(Beginning of Provided data)
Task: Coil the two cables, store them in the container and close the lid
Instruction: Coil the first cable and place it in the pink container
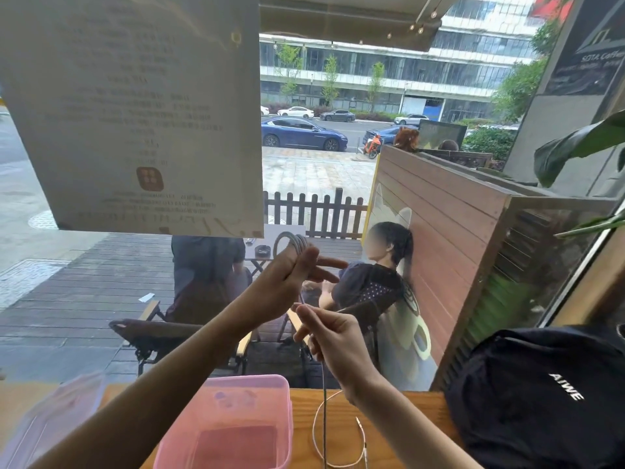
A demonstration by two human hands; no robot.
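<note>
Here the left hand grips the grey coil raised, while the right hand pinches its tail taut for winding; the white cable lies on the worktop beside the open box.

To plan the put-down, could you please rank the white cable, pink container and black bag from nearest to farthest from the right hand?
From the right hand:
1. white cable, on the table just below it.
2. pink container, lower left.
3. black bag, far right.

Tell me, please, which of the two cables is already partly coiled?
The grey cable, looped around the left hand and fed by the right hand; the white cable lies loose on the wooden counter.
</note>
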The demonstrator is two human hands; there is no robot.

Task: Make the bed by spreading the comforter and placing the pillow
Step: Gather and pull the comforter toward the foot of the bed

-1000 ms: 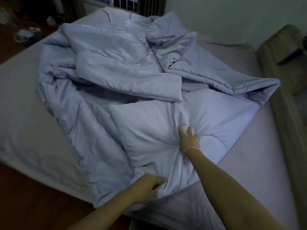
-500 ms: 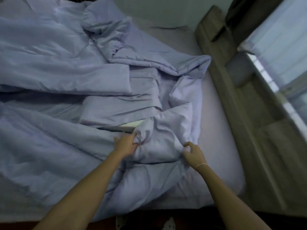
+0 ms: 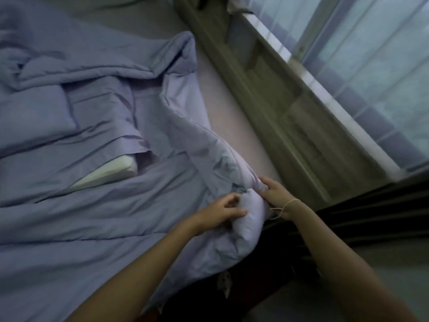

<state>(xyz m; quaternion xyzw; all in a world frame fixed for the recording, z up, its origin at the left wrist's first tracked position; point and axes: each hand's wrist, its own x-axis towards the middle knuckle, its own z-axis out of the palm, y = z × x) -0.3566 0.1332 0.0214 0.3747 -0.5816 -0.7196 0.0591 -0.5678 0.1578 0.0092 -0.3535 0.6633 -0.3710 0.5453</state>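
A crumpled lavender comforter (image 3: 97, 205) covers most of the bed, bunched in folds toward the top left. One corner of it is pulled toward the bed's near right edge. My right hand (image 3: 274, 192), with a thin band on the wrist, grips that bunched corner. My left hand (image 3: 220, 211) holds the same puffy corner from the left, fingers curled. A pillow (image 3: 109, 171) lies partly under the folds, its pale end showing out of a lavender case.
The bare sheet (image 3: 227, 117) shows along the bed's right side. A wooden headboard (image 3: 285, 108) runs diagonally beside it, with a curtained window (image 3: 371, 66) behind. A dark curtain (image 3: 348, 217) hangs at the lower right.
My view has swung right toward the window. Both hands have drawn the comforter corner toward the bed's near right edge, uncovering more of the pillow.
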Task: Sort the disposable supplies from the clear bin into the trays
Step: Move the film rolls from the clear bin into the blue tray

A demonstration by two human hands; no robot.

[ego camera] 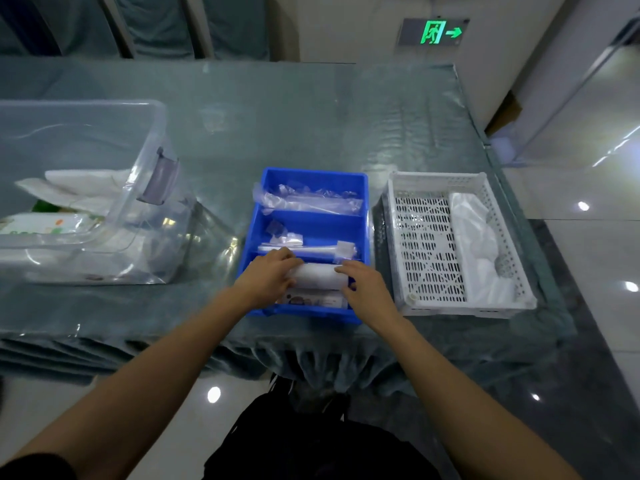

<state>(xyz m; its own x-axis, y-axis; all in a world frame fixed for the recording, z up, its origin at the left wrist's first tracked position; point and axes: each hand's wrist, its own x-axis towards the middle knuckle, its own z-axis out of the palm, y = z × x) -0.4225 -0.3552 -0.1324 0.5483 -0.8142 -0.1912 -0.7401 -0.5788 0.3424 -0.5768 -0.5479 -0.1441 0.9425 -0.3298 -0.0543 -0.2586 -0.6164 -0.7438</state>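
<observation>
Blue plastic forms the divided tray (277, 188) at the middle of the bench (311, 116), which is draped in a teal cloth under a clear sheet. Both hands work in the tray's nearest compartment. The left hand (266, 278) and the right hand (369, 289) hold the two ends of a white roll (320, 275), which lies crosswise over that compartment; the fingers of each grip curl round its end, thumbs below. Just under the roll, against the tray's near wall, lies a flat printed packet (311, 300) (its lettering is too blurred to read). The middle compartment holds small clear-wrapped items (284, 237) and a long white wrapped piece (311, 250); the far compartment holds crinkled clear packets (308, 200).

Just beside the blue tray on the right stands a white slotted basket (426, 244), with white folded fabric or bagged material (476, 247) lying along its right half. Well apart on the left sits the clear bin (104, 140), its grey latch (161, 176) on the side facing the trays. Inside it are white folded cloths or papers (76, 188) and a pack with green and orange print (45, 225).

Beyond the bench a green exit sign (440, 32) glows on the wall.
</observation>
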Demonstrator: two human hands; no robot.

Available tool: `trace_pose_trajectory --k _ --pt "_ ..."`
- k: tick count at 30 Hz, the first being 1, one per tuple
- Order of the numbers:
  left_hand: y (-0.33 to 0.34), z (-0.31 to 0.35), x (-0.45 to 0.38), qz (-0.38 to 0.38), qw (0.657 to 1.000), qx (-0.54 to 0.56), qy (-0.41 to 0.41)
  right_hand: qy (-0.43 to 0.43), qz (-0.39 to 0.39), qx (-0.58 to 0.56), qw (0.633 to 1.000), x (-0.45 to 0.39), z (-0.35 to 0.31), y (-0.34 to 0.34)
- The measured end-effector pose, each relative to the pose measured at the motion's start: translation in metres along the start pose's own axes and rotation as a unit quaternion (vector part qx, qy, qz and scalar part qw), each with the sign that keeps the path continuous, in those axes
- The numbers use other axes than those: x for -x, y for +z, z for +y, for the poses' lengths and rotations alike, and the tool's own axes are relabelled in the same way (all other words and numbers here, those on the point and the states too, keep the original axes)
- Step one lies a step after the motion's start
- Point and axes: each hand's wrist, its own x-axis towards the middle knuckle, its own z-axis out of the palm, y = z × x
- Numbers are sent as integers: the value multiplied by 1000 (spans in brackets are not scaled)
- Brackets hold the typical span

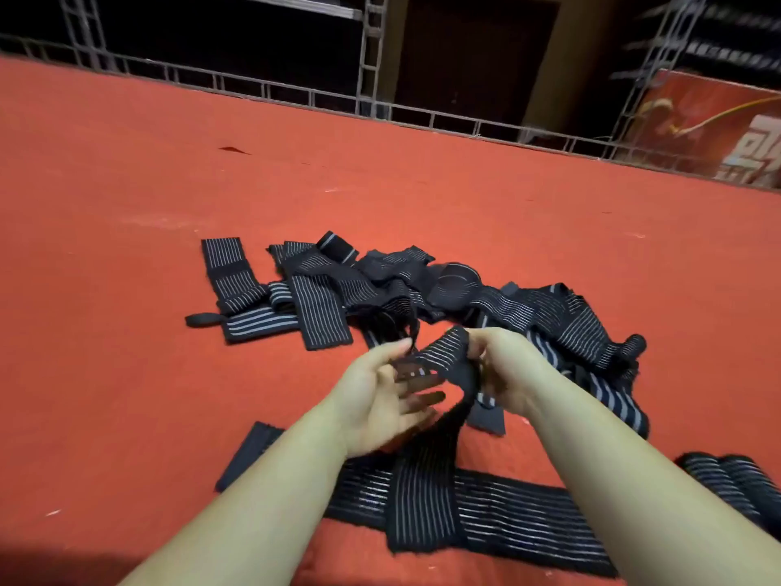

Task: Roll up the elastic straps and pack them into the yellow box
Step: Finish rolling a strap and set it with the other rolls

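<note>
The right hand [503,370] pinches the top end of a strap [439,365] in curled fingers [475,353]; the left hand [380,399] lies open with its fingers spread against the strap's face, thumb touching the upper edge. The strap hangs below the fingers onto another strap [507,518] on the red surface [126,205]. The pile [380,289] lies beyond the fingers. No yellow box shows. To roll well, start tightly at the pinched end, keeping the edges aligned and the tail taut.
</note>
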Motion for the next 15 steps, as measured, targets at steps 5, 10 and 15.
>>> trace_pose_trajectory --k 5,10,15 --pt "3 -3 -11 164 977 123 62 -40 38 4 998 19 -1 -10" --pt "2 -5 -9 211 959 146 118 -116 17 173 978 28 4 -30" --pt "-15 -4 10 197 964 109 145 -109 -15 306 946 30 8 -47"
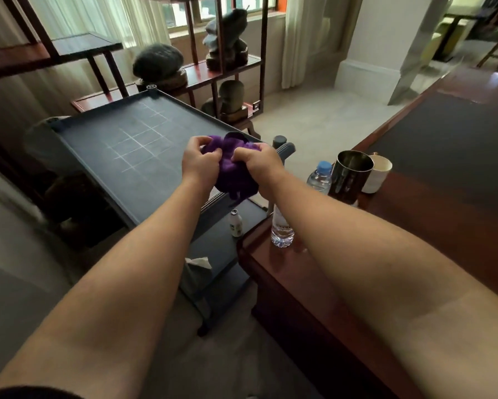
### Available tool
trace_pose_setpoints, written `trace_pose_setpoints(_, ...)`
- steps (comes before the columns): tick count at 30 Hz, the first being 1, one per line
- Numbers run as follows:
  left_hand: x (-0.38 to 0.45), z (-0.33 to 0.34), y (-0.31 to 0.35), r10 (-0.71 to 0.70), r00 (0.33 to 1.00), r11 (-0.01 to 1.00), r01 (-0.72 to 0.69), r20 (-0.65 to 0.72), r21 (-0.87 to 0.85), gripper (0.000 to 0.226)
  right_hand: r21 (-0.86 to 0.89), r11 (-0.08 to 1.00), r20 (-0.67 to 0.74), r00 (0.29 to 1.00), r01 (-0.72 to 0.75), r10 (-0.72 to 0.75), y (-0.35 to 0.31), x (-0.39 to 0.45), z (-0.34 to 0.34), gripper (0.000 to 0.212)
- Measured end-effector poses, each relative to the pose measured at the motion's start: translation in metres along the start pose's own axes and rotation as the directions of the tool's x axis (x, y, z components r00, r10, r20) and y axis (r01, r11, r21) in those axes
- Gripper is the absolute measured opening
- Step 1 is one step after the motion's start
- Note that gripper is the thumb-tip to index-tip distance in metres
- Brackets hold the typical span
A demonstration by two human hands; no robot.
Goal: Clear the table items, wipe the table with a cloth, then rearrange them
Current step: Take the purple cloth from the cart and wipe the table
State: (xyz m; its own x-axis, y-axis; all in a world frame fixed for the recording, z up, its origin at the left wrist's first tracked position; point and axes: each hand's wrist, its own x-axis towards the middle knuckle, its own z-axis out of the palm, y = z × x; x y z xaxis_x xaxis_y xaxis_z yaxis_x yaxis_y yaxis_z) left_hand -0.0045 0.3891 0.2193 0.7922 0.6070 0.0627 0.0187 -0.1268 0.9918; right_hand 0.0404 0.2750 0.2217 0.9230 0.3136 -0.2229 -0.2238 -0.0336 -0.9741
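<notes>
A bunched purple cloth (233, 168) hangs between both hands above the right edge of a dark blue cart top (121, 156) marked with a faint white grid. My left hand (200, 161) grips the cloth's left side, and my right hand (258, 164) grips its right side. On the brown wooden table (432, 214) at the right stand a clear water bottle (282, 230), a blue-capped bottle (320, 177), a dark metal cup (350, 175) and a white cup (379, 172).
A small white bottle (236, 223) and a tissue pack (199, 264) sit on the cart's lower shelf. Behind the cart is a dark wooden shelf (227, 64) holding display stones. Pale carpet lies beyond, with curtains and a window at the back.
</notes>
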Motion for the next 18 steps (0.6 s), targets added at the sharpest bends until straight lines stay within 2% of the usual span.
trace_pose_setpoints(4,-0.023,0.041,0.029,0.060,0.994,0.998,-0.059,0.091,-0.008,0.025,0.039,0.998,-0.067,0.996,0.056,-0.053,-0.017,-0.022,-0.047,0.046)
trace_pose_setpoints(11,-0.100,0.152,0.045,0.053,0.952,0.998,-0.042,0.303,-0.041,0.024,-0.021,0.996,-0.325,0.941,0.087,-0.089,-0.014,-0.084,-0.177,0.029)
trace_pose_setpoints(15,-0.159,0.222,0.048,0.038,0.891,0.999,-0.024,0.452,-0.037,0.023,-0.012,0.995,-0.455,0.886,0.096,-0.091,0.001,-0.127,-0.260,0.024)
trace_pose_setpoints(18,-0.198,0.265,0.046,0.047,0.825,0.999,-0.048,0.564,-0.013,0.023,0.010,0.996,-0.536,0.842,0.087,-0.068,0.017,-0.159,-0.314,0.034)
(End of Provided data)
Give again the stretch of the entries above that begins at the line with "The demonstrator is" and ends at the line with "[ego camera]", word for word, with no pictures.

The demonstrator is two human hands; there is no robot.

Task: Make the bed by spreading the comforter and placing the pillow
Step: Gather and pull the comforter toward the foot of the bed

-1000 ms: 
-500 ms: 
+0 ms: 

<state>(xyz m; quaternion xyzw; all in a world frame fixed for the recording, z up, its origin at the left wrist's first tracked position; point and axes: each hand's wrist, its own x-axis towards the middle knuckle, its own z-axis out of the palm, y = z × x) -0.3566 0.1332 0.0214 0.3747 -0.5816 -0.7196 0.0591 -0.5678 0.1578 0.0092 -0.3535 0.6633 -0.3710 0.5453</state>
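A crumpled lavender comforter (image 3: 97, 205) covers most of the bed, bunched in folds toward the top left. One corner of it is pulled toward the bed's near right edge. My right hand (image 3: 274, 192), with a thin band on the wrist, grips that bunched corner. My left hand (image 3: 220, 211) holds the same puffy corner from the left, fingers curled. A pillow (image 3: 109, 171) lies partly under the folds, its pale end showing out of a lavender case.
The bare sheet (image 3: 227, 117) shows along the bed's right side. A wooden headboard (image 3: 285, 108) runs diagonally beside it, with a curtained window (image 3: 371, 66) behind. A dark curtain (image 3: 348, 217) hangs at the lower right.
My view has swung right toward the window. Both hands have drawn the comforter corner toward the bed's near right edge, uncovering more of the pillow.
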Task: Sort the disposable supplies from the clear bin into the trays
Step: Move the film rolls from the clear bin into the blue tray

A demonstration by two human hands; no robot.

[ego camera] 

The exercise ends with this answer.